UniMoMo: Unified Generative Modeling of 3D Molecules for De Novo Binder Design

Highlight:

UniMoMo is the first all-atom geometric latent diffusion framework capable of designing peptides, antibodies, and small molecules within a unified generative model, demonstrating superior performance and cross-domain knowledge transfer in de novo binder design.


Overview

The design of target-specific binders—ranging from small molecules to peptides and antibodies—is fundamental to modern drug discovery. Historically, computational approaches have treated these molecular types as distinct domains, utilizing specialized generative models for each. This fragmentation fails to leverage cross-domain transferability and limits the exploration of versatile therapeutic strategies. We introduce UniMoMo (Unified generative Modeling of 3D Molecules), a novel framework that unifies the design of diverse molecular binders into a single, cohesive model.

Methodology

The core innovation of UniMoMo is its ability to process different biomolecular using a unified, full-atom representation called “graphs of blocks.” In this system, a block corresponds to either a standard amino acid (for peptides and antibodies) or a molecular fragment (for small molecules) identified via a principal subgraph algorithm. This representation preserves critical full-atom geometric details while capturing hierarchical structural priors.

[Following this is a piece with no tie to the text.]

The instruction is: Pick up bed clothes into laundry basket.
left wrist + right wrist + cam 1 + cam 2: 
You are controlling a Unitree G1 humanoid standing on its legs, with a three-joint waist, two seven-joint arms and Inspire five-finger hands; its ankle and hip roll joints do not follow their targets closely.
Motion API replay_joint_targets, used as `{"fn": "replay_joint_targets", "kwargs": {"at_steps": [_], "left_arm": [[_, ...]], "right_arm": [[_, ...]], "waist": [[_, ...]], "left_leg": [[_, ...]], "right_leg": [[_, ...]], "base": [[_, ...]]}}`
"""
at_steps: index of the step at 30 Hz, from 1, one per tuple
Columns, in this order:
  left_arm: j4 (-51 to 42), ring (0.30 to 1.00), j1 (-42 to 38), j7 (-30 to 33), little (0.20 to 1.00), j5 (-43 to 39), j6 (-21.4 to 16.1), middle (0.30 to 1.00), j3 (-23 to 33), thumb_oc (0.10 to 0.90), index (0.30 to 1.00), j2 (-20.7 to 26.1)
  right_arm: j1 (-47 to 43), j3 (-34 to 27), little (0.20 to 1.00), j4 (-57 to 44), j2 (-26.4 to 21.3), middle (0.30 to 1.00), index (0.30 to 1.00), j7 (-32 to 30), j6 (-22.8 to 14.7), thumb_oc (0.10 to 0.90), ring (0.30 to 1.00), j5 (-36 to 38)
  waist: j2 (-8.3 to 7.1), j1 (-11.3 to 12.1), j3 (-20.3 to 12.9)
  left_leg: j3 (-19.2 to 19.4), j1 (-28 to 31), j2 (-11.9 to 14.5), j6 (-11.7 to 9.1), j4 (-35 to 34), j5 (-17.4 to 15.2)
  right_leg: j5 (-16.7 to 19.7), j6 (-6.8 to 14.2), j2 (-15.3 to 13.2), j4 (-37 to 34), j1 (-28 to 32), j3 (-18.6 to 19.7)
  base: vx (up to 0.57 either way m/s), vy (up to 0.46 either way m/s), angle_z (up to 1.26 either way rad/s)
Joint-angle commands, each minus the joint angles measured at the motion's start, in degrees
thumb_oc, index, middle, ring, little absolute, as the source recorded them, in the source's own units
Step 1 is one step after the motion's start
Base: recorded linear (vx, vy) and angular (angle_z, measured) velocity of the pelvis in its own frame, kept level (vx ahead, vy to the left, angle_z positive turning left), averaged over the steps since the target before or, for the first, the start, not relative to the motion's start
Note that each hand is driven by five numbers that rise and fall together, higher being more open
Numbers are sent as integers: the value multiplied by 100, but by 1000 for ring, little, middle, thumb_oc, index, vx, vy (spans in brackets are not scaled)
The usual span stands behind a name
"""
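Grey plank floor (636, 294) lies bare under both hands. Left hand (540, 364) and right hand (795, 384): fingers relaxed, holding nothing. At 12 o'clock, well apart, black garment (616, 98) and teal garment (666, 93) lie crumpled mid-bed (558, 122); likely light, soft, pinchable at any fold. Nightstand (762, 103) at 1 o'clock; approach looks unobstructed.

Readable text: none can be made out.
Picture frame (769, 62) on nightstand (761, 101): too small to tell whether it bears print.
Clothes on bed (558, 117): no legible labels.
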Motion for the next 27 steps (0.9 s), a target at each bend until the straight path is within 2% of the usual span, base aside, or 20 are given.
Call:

To generate new binders, the framework employs a geometric latent diffusion model. The process begins with an iterative full-atom variational autoencoder (VAE), which compresses the “blocks” into a latent space defined by low-dimensional hidden states and spatial coordinates. An E(3)-equivariant diffusion model then operates within this compressed latent space to generate the binder’s structure. This latent-space approach allows the model to focus on global structural arrangements efficiently, while a specialized decoder reconstructs the fine-grained atomic details and chemical bonds.

Performance and Cross-Domain Learning

We benchmarked UniMoMo extensively against state-of-the-art, domain-specific models across peptide, antibody, and small molecule tasks. The unified framework consistently demonstrated superior performance in key metrics, including binding energy and structural validity.

UniMoMo leverages the inherent advantages of multi-domain training within a unified architecture, utilizing cross-domain knowledge transfer to refine all-atom interaction patterns and geometric precision across diverse molecular classes. This approach outperformed variants trained on single domains, indicating that UniMoMo successfully learns and transfers fundamental physical principles governing molecular interactions across different chemical modalities.

Additionally, UniMoMo exbihits highly programmability beyond standard de novo design. By flexibly manipulating 2D topology and 3D geometric “prompt”, the model can tackle specialized tasks such as small molecule fragment growing and linker design. This adaptability also extends to the generation of novel modalities—including cyclic peptides and peptides containing non-canonical amino acids—positioning the model as a versatile solution for a wide array of therapeutic biomolecular design scenarios.

Applications

The versatility of UniMoMo is demonstrated through its ability to generate high-affinity binders across all three modalities for a single target. In a case study targeting KRAS G12D, the model successfully designed peptides, antibodies, and small molecules for the same binding site. In a separate application targeting PCSK9, we leveraged UniMoMo to design small molecules and peptides. The generated candidates exhibited strong binding affinities as confirmed by Surface Plasmon Resonance (SPR). We further characterized AN-5168, a small molecule inhibitor exhibiting strong binding affinity, using Cryo-EM. The analysis revealed high structural fidelity between the resolved structure and the model-predicted binding pose. By bridging the gap between distinct chemical spaces, UniMoMo serves as a powerful tool for holistic drug discovery, enabling the simultaneous exploration of multiple therapeutic modalities.